Я никогда не знал своей матери. Мне рассказывали, что меня родила в бурю на палубе корабля, находившегося в Северном море, одна из пленниц, захваченных после морской битвы и разграбления береговой крепости. Имени своей матери я так и не узнал. Она умерла в самый разгар бури. Была она из северных датчан — так, во всяком случае, говорил мне старый Лингард.
Я был слишком молод, чтобы запомнить все, что он мне рассказывал, хотя рассказать он мог не так уж много. Морская битва, взятие и разграбление крепости, которую затем подожгли, поспешный уход в море от прибрежных скал, так как надвигалась буря, грозившая гибелью их остроносым кораблям, а потом отчаянная борьба с бушующим ледяным морем… И никому не было дела до чужеземной пленницы, чей час наступил, неся ей гибель.
Тогда многие умерли, мужчин же интересуют живые женщины, а не мертвые.
Рассказ Лингарда о том, что произошло сейчас же после моего появления на свет, поразил мое детское воображение и врезался мне в память. Лингард был слишком стар, чтобы сидеть на веслах, и вместо этого он присматривал на открытой палубе за сбившимися в беспорядочную кучу пленниками, заменяя врача, могильщика и повитуху. Итак, я родился в бурю и был омыт солеными брызгами.

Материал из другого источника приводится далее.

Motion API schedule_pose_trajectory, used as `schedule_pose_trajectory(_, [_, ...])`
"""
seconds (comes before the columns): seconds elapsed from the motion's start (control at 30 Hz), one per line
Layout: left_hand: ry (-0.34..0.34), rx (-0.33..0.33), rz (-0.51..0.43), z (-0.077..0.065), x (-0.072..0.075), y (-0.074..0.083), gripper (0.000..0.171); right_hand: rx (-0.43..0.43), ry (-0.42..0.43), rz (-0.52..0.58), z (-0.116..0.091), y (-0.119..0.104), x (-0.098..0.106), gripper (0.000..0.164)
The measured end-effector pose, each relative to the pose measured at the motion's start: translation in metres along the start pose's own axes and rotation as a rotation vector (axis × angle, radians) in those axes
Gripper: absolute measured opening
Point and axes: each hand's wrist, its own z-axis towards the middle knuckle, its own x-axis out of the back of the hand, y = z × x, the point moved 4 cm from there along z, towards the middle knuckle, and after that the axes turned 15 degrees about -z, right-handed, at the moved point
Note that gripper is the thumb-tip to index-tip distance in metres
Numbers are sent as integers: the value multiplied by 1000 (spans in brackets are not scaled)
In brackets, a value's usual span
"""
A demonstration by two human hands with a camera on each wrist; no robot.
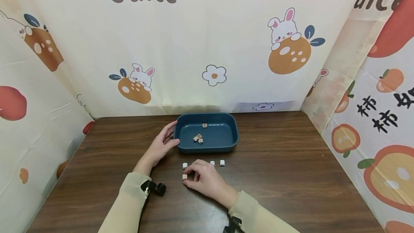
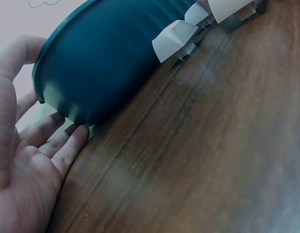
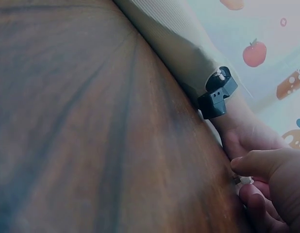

Мне было всего лишь несколько часов от роду, когда Тостиг Лодброг впервые увидал меня. Он был хозяином этого корабля и остальных семи, совершивших набег, унесших добычу и пробивавшихся сквозь бурю. Тостиг Лодброг носил прозвище «Муспел», что означало Пылающий, так как он вечно пылал гневом. Он был отважен и жесток, и в широкой его груди билось сердце, не знавшее жалости. Пот битвы еще не успел высохнуть на его теле, когда после сражения при Хасфарте он, опираясь о топор, съел сердце Нгруна. В припадке бешеной злобы он продал в рабство ютам своего сына Гарульфа. И я помнил, как под закопченными стропилами Бруннанбура раздавался его зычный голос, когда он требовал, чтобы ему принесли его кубок — череп Гутлафа. Вино с пряностями он пил только из этой чаши — только из черепа Гутлафа.
И вот к нему-то по качающейся палубе принес меня старый Лингард, когда улеглась буря. Мне было от рождения несколько часов, и я был завернут в седую от морской соли волчью шкуру.
Я был очень маленьким, потому что родился раньше срока.
— Хо-хо! Карлик! — вскричал Тостиг, отняв от губ недопитую чашу с медом, чтобы поглядеть на меня.
Была злая стужа, но, говорят, он вытащил меня голого из волчьей шкуры, зажав мою ногу между своим большим и указательным пальцем, и мое тельце болталось на свирепом ветру.
— Плотва! — хохотал он. — Креветка! Морская вошь! — И хотел уже было раздавить меня между своими огромными пальцами, каждый из которых, по словам Лингарда, был толще моей ноги.
Но тут ему на ум взбрело другое.
— Этот щенок хочет пить. Пусть попьет.
И он сунул меня головой вниз в наполненную до половины чашу с медом. И я утонул бы в этом напитке мужчин, я, не испивший за свою короткую жизнь даже материнского молока, если бы не Лингард. Но когда Лингард вытащил меня из чаши, Тостиг Лодброг, рассвирепев, сбил его с ног. Мы покатились по палубе, и огромные псы, захваченные после сражения у северных датчан, бросились на нас.